> _What you have to do_:
The data below is to be copied exactly, line by line.

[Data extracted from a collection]
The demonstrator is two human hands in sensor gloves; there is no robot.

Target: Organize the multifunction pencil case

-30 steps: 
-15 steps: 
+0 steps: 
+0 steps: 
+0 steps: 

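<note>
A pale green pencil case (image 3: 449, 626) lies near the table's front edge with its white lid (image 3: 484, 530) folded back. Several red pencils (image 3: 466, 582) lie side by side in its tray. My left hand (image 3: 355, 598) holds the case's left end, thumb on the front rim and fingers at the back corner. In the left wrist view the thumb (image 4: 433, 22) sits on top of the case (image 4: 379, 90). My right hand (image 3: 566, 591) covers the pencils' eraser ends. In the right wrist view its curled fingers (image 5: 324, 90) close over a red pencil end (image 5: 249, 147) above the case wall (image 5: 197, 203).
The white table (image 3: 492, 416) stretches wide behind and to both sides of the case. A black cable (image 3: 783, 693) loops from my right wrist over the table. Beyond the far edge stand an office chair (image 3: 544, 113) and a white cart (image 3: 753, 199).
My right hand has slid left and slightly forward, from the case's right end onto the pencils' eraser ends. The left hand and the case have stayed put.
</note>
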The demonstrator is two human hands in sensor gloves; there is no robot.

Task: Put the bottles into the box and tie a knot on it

> _Solved problem_:
The demonstrator is two human hands in sensor gloves; there is no robot.

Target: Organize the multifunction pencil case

-30 steps: 
-15 steps: 
+0 steps: 
+0 steps: 
+0 steps: 

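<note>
A pale green pencil case (image 3: 449, 626) lies near the table's front edge with its white lid (image 3: 484, 530) folded back. Several red pencils (image 3: 466, 582) lie side by side in its tray. My left hand (image 3: 355, 598) holds the case's left end, thumb on the front rim and fingers at the back corner. In the left wrist view the thumb (image 4: 433, 22) sits on top of the case (image 4: 379, 90). My right hand (image 3: 566, 591) covers the pencils' eraser ends. In the right wrist view its curled fingers (image 5: 324, 90) close over a red pencil end (image 5: 249, 147) above the case wall (image 5: 197, 203).
The white table (image 3: 492, 416) stretches wide behind and to both sides of the case. A black cable (image 3: 783, 693) loops from my right wrist over the table. Beyond the far edge stand an office chair (image 3: 544, 113) and a white cart (image 3: 753, 199).
My right hand has slid left and slightly forward, from the case's right end onto the pencils' eraser ends. The left hand and the case have stayed put.
</note>
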The demonstrator is two human hands in sensor gloves; there is no robot.

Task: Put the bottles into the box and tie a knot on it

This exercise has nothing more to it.